Retype the data that follows line by line, exactly, and leave its pictures out.

# Input data
────────
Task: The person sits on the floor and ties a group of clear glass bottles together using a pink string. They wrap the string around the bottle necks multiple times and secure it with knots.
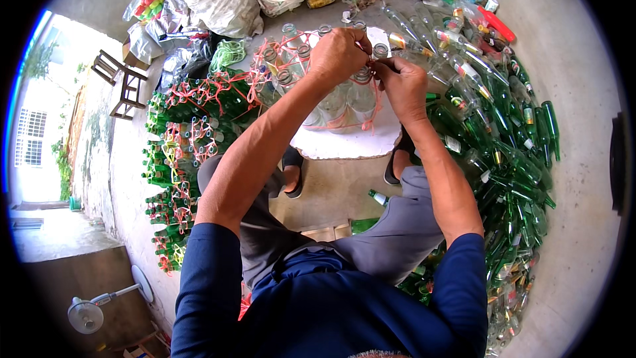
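Observation:
Several clear glass bottles (pixel 334 102) stand upright in a cluster on a white board (pixel 343 146), their open mouths facing up. Pink plastic twine (pixel 367 123) runs around their bodies and between their necks. Over the right side of the cluster my left hand (pixel 343 52) pinches the twine between thumb and fingers. Close by, my right hand (pixel 403 82) grips twine too, its fingertips almost touching those of the left. The twine right at the fingertips is small and partly hidden. More clear bottles with twine on them (pixel 271 57) stand behind my left forearm.
Bundled green bottles (pixel 174 174) line the left wall. Loose green and clear bottles (pixel 502 134) are heaped on the right. White sacks (pixel 223 2) and a tangle of green twine (pixel 228 54) lie at the back left. A green bottle (pixel 378 197) rests on the floor between my legs.

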The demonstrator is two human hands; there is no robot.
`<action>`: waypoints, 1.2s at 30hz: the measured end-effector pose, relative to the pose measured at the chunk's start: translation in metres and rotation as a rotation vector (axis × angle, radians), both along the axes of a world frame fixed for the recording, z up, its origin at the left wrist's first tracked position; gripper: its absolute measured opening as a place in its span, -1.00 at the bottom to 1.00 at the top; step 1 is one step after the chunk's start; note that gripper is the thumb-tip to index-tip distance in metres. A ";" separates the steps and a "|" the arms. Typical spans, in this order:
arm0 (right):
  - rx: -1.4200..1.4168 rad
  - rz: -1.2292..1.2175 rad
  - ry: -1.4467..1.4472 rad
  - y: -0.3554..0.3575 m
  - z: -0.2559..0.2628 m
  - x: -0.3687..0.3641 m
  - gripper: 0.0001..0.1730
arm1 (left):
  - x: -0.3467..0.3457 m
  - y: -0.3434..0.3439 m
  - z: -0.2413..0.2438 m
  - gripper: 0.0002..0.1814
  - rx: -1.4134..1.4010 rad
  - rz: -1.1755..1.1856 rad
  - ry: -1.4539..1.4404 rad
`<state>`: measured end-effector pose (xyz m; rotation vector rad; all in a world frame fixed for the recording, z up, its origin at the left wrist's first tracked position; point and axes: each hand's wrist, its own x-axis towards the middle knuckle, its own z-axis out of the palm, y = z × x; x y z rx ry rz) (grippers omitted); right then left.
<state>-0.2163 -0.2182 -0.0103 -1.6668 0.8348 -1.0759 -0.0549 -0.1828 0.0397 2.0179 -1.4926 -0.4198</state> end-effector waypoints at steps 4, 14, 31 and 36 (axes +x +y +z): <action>-0.088 -0.026 -0.014 0.002 -0.003 0.000 -0.84 | 0.002 0.000 -0.002 -0.82 -0.029 -0.038 0.071; -0.625 -0.031 0.177 -0.007 0.002 -0.006 -0.91 | 0.009 -0.002 -0.002 -0.78 -0.019 -0.032 0.267; -0.425 -0.049 0.064 -0.003 0.002 -0.002 -0.87 | 0.003 0.000 0.004 -0.79 -0.042 -0.082 0.192; -0.058 0.012 0.019 -0.004 -0.001 -0.003 -0.85 | 0.007 -0.002 -0.001 -0.83 -0.028 -0.092 0.340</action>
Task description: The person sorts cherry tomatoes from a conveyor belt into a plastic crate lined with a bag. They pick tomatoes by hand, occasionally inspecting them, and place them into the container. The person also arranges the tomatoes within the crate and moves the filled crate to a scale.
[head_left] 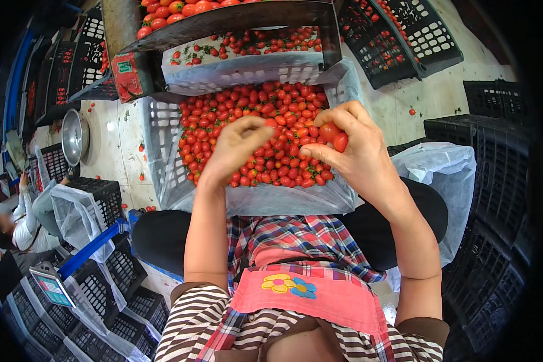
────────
# Answer for the task
Task: The person sits on the floor and ties a group of clear glass bottles together using a pink string. They wrap the string around the bottle necks multiple times and secure it with knots.
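Observation:
Several clear glass bottles (pixel 334 102) stand upright in a cluster on a white board (pixel 343 146), their open mouths facing up. Pink plastic twine (pixel 367 123) runs around their bodies and between their necks. Over the right side of the cluster my left hand (pixel 343 52) pinches the twine between thumb and fingers. Close by, my right hand (pixel 403 82) grips twine too, its fingertips almost touching those of the left. The twine right at the fingertips is small and partly hidden. More clear bottles with twine on them (pixel 271 57) stand behind my left forearm.
Bundled green bottles (pixel 174 174) line the left wall. Loose green and clear bottles (pixel 502 134) are heaped on the right. White sacks (pixel 223 2) and a tangle of green twine (pixel 228 54) lie at the back left. A green bottle (pixel 378 197) rests on the floor between my legs.
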
The demonstrator is two human hands; there is no robot.
`<action>`: waypoints, 1.2s at 30hz: the measured end-effector pose, relative to the pose measured at the chunk's start: translation in metres and rotation as a rotation vector (axis × angle, radians), both along the axes of a world frame fixed for the recording, z up, its origin at the left wrist's first tracked position; gripper: its absolute measured opening as a place in its span, -1.00 at the bottom to 1.00 at the top; step 1 is one step after the chunk's start; note that gripper is the thumb-tip to index-tip distance in metres. A ";" separates the steps and a "|" the arms. Typical spans, in this order:
arm0 (right):
  - rx: -1.4200..1.4168 rad
  - rz: -1.2292..1.2175 rad
  - ry: -1.4467..1.4472 rad
  - y: -0.3554..0.3575 m
  - z: -0.2559..0.2628 m
  - x: -0.3687..0.3641 m
  - gripper: 0.0001..0.1730
arm1 (left):
  - x: -0.3467..0.3457 m
  - y: -0.3434..0.3439 m
  - z: -0.2413..0.2438 m
  - gripper: 0.0002..0.1814
  - rx: -1.4134..1.4010 rad
  - rz: -1.1755..1.1856 rad
  - ry: -1.4539..1.4404 rad
`<state>`: measured end-effector pose (xyz m; rotation vector rad; all in a world frame fixed for the recording, z up, its origin at the left wrist's first tracked position; point and axes: each hand's wrist, its own x-axis towards the middle knuckle, its own z-axis out of the palm, y = z × x; x y z rx ry rz) (grippers omitted); right then left.
<state>-0.2163 -0.2182 -0.0103 -1.6668 0.8348 -1.0759 -0.0549 -0.1828 0.0397 2.0179 -1.4926 -0.4198</state> end-effector waypoints at steps 4, 14, 31 and 36 (axes +x +y +z): <action>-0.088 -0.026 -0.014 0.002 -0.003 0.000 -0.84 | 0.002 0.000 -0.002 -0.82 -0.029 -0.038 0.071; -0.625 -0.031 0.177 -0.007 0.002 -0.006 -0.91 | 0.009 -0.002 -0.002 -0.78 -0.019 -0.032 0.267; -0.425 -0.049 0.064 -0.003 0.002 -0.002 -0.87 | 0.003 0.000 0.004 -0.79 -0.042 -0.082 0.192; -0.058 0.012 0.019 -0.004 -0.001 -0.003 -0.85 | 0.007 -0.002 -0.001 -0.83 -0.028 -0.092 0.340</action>
Task description: The person sorts cherry tomatoes from a conveyor belt into a plastic crate lined with a bag. They pick tomatoes by hand, occasionally inspecting them, and place them into the container. The person also arranges the tomatoes within the crate and moves the filled crate to a scale.
[head_left] 

No further output is required for this exercise.